Одна мимолетная улыбка, и на смену тоске приходит радость.
На следующем кадре забавляются дети: кидают ввысь желто-красные охапки, подставляют самодельному листопаду смеющиеся лица, соревнуются в меткости. «Безудержное веселье» – так назвал бы снимок Гальперин. Он смотрит на надпись под фотографией – у Алины все намного проще, но гораздо точнее: «Детство».
Рядом с «Детством» несколько снимков готовящихся к полету уток. Вот они еще чинно плавают от берега к берегу, подбирая заботливо брошенные кем-то хлебные крошки, вот чистят перья, завершая последние приготовления, а вот уже машут крыльями, набирают высоту, сбиваются в стаю. Обычный человек именовал бы это дорогой в теплые края, а Алина считает, что у птиц начинается «Долгая дорога домой».

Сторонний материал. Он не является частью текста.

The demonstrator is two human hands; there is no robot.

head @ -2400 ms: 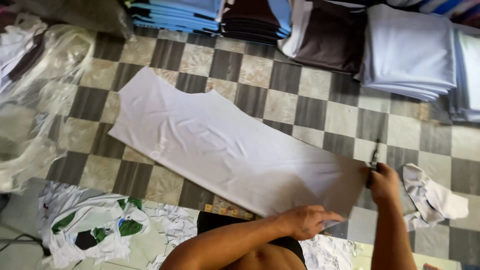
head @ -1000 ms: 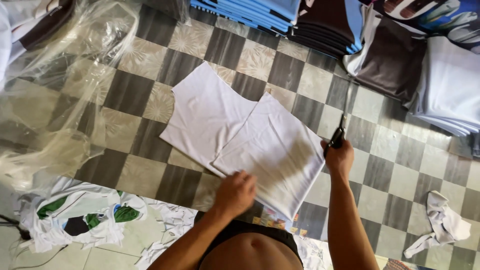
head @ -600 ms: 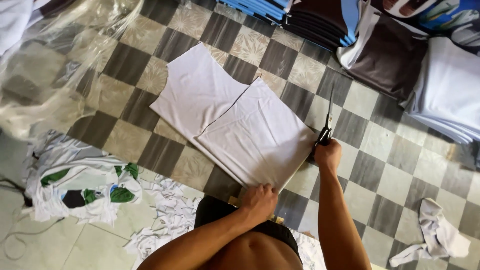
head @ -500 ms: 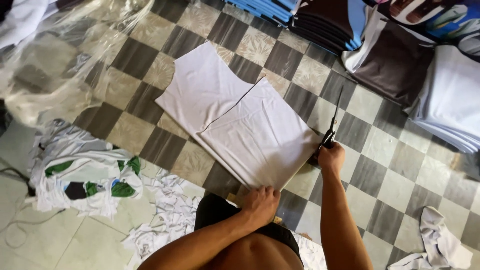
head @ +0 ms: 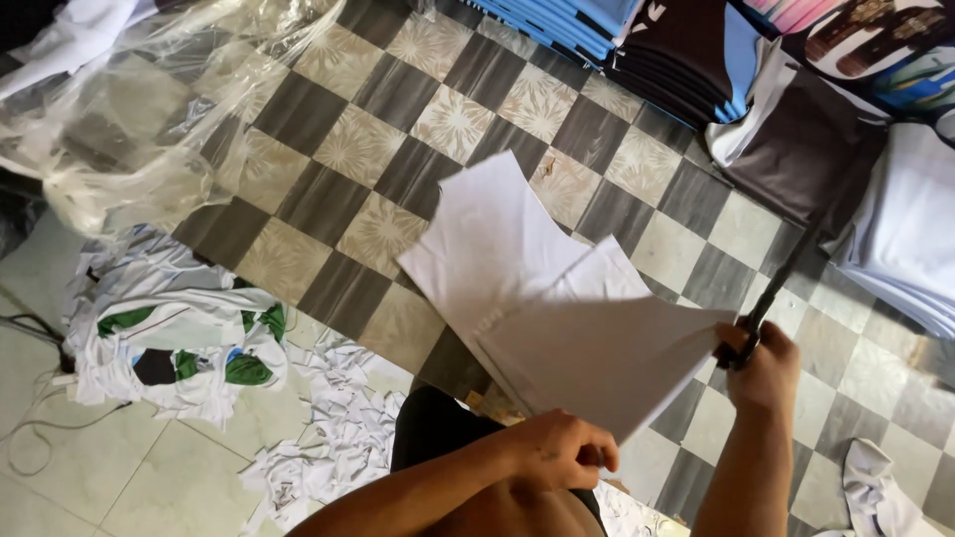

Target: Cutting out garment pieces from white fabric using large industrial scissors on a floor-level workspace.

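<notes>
White folded fabric [head: 587, 338] is pinched at its near corner in my left hand [head: 557, 449], lifted off the checkered floor [head: 338, 149], its length running away leftward, while my right hand [head: 764, 366], nearer its right edge, clenches dark scissors [head: 771, 298].

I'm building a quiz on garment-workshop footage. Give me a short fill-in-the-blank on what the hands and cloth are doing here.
1. The right hand grips a pair of ____ at the cloth's edge.
2. The left hand lifts the near edge of the folded ____ fabric.
3. The floor has a ____ tile pattern.
4. Cloth scraps lie on the floor to the person's ____.

Missing words: scissors; white; checkered; left
</notes>
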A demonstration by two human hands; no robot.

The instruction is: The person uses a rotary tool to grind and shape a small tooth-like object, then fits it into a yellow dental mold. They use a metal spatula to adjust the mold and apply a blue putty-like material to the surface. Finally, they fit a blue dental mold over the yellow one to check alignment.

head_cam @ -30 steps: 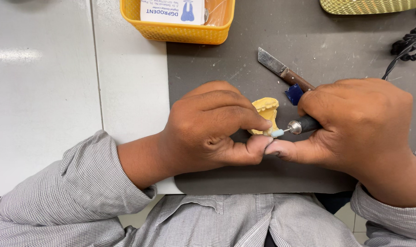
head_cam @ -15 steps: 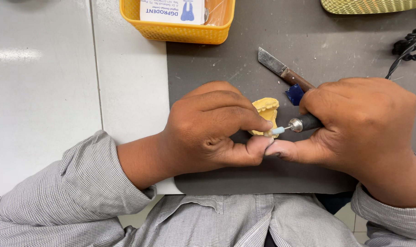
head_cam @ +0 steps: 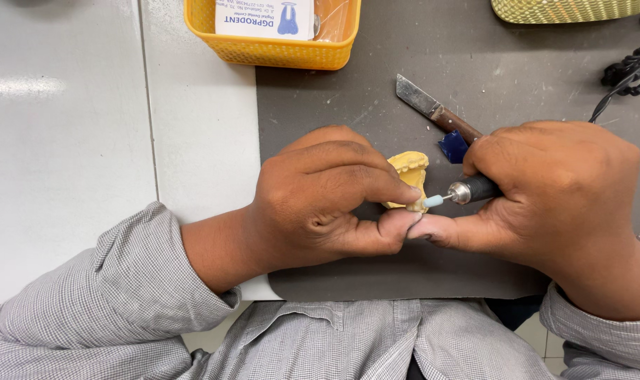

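while right hand [head_cam: 566, 204] grips, rotary handpiece [head_cam: 468, 191] lies horizontal, tip left, touching yellow cast [head_cam: 409, 176]

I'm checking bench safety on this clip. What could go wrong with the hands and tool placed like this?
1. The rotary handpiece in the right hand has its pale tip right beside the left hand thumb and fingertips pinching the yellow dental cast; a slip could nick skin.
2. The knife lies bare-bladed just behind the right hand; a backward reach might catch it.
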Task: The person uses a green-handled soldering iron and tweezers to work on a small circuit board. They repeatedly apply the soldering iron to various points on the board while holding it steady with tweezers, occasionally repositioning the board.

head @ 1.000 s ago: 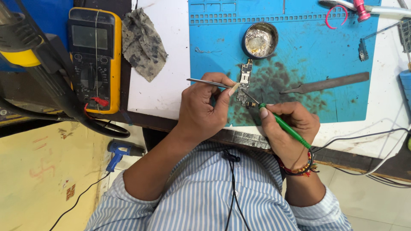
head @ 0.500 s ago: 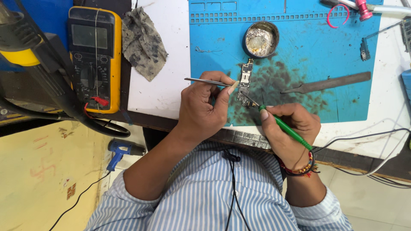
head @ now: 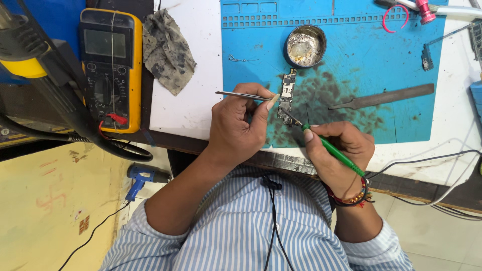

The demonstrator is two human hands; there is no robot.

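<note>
Between the left hand gripping tweezers and right hand gripping a green-handled tool lies the circuit board.

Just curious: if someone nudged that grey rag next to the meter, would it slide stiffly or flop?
The rag looks crumpled and creased, so it is probably floppy and would bunch up. It seems thin, so likely light. It lies flat beside the meter, unlikely to roll.

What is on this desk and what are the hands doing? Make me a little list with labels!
left hand: left hand holds metal tweezers in its grip
right hand: right hand holds a green-handled tool, tip at the board
work piece: small circuit board on a blue mat
above board: round tin
right of board: flat metal strip
far left: yellow multimeter, grey rag
</note>
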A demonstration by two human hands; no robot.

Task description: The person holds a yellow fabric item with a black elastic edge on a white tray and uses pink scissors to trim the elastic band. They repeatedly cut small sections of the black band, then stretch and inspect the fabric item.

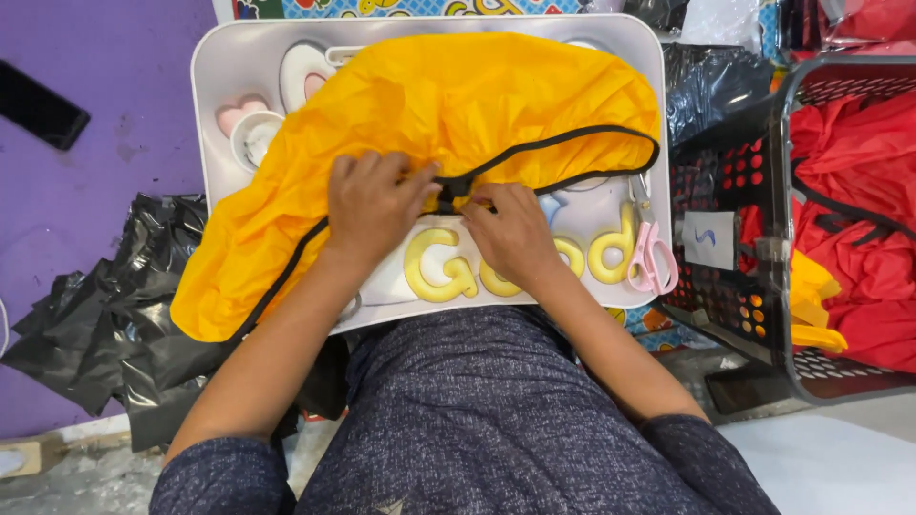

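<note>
A yellow fabric cover [448, 105] with a black elastic edging [572, 138] lies spread over a white lap tray [229, 67]. My left hand [374, 205] presses on the fabric near its front edge, fingers curled onto the black edging. My right hand [510, 229] pinches the same black edging where it bunches in the middle, close to the left hand. Raised yellow letters [439, 267] on the tray's front show below both hands.
Pink-handled scissors [651, 257] lie at the tray's right front corner. A black crate [763, 219] to the right holds red and yellow fabric [859, 238]. Crumpled black plastic bags [114, 315] lie on the purple floor at left. More black plastic [711, 81] sits behind the crate.
</note>
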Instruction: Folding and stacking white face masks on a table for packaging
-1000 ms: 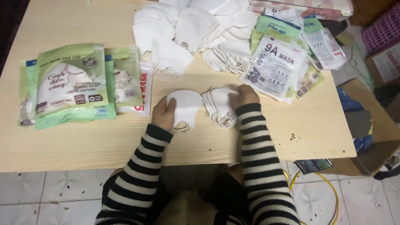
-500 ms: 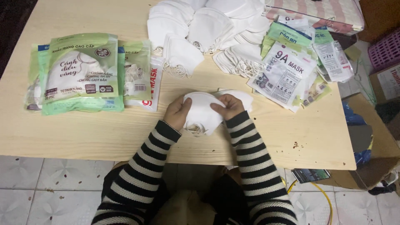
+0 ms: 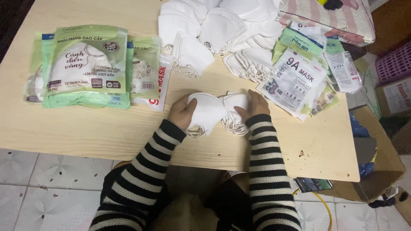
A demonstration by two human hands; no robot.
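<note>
Head view: we are holding a white face mask (image 3: 209,112) in our left hand (image 3: 183,112), fingers clamped on its edge, just above the table (image 3: 85,128). Our right hand (image 3: 252,106) is gripping a small stack of masks (image 3: 233,112), fingers closed around it, keeping the ear loops together. Loose masks (image 3: 214,25) are lying beyond; green packets (image 3: 87,64) are sitting left, printed pouches (image 3: 295,81) right.
</note>
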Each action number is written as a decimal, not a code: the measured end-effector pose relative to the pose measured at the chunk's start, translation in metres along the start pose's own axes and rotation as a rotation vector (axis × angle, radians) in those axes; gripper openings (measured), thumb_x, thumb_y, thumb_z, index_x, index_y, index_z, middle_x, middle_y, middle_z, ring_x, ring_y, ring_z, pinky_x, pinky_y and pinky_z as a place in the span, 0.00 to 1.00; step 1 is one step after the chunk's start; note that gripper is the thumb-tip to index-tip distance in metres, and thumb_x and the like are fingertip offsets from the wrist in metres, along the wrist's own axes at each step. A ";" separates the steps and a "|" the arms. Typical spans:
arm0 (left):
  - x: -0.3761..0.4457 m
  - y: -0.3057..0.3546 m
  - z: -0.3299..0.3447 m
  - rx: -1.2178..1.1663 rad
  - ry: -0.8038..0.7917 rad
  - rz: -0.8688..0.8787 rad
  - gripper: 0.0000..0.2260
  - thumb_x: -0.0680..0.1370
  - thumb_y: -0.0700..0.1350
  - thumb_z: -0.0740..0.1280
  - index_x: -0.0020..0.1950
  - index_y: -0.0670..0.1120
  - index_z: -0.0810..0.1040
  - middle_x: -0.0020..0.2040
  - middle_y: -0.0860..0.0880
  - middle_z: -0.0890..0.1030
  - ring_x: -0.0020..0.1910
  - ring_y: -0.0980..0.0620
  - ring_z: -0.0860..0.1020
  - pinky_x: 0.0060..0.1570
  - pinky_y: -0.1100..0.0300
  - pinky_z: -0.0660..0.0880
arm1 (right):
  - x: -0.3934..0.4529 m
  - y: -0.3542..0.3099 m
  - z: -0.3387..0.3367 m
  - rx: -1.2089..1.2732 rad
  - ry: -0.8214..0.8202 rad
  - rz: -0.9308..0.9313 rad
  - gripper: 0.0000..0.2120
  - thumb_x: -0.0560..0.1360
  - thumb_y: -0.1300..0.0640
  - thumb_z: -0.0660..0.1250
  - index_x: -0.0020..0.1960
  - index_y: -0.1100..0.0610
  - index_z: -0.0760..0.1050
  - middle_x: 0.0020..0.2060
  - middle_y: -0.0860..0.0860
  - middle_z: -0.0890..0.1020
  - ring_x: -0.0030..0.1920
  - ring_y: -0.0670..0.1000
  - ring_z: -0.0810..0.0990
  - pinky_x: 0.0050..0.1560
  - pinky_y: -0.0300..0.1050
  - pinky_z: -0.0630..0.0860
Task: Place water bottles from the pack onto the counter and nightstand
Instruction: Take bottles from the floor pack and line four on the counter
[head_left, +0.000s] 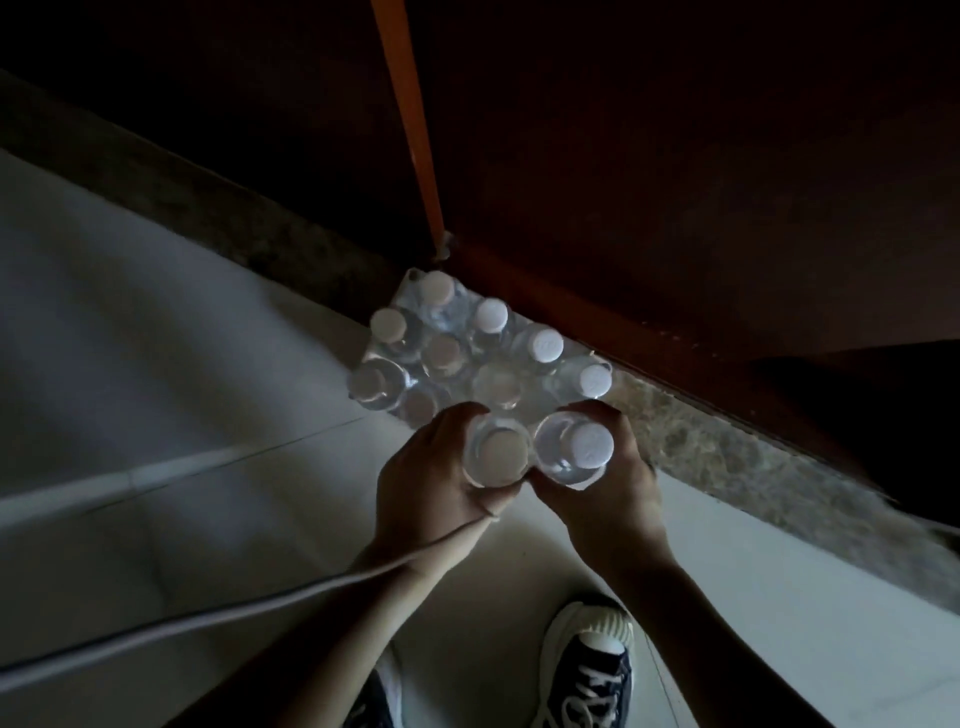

Владу осень всегда представлялась одинаково неприятной, пессимистичной, отталкивающей, а в Алинином восприятии нет ничего более разнообразного, чем это время года. И сейчас Гальперин понимает почему. Алина и сама такая: то грустная, то безудержно веселая, то ей хочется плакать, то танцевать, то ей одиноко, то она жаждет избавиться от людей, готовых протянуть руку помощи. А еще она все время в пути, она, как утка в октябре, пока не нашла свою дорогу домой. И теперь, если Влада спросят, что же такое осень, он без тени сомнения ответит: «Алина».
Гальперин изучает серию «Города». Он небольшой знаток фотографии как искусства. Не может оценить правильности выстроенной композиции и особенности цветовых решений, не понимает технических тонкостей съемочного процесса. Наверняка представленные здесь на суд зрителя кадры замечательны с точки зрения их выполнения, но за живое не задевают. Не задевают именно потому, что саму Алину оставили равнодушной. Влад прекрасно видит, что фотографа совсем не пленили воды Гудзона и взметнувшийся над ними каменный факел, ее абсолютно не тронули бульвары Берлина («Интересно, когда она там была?») и совершенно не взволновали тихие улочки Яунде.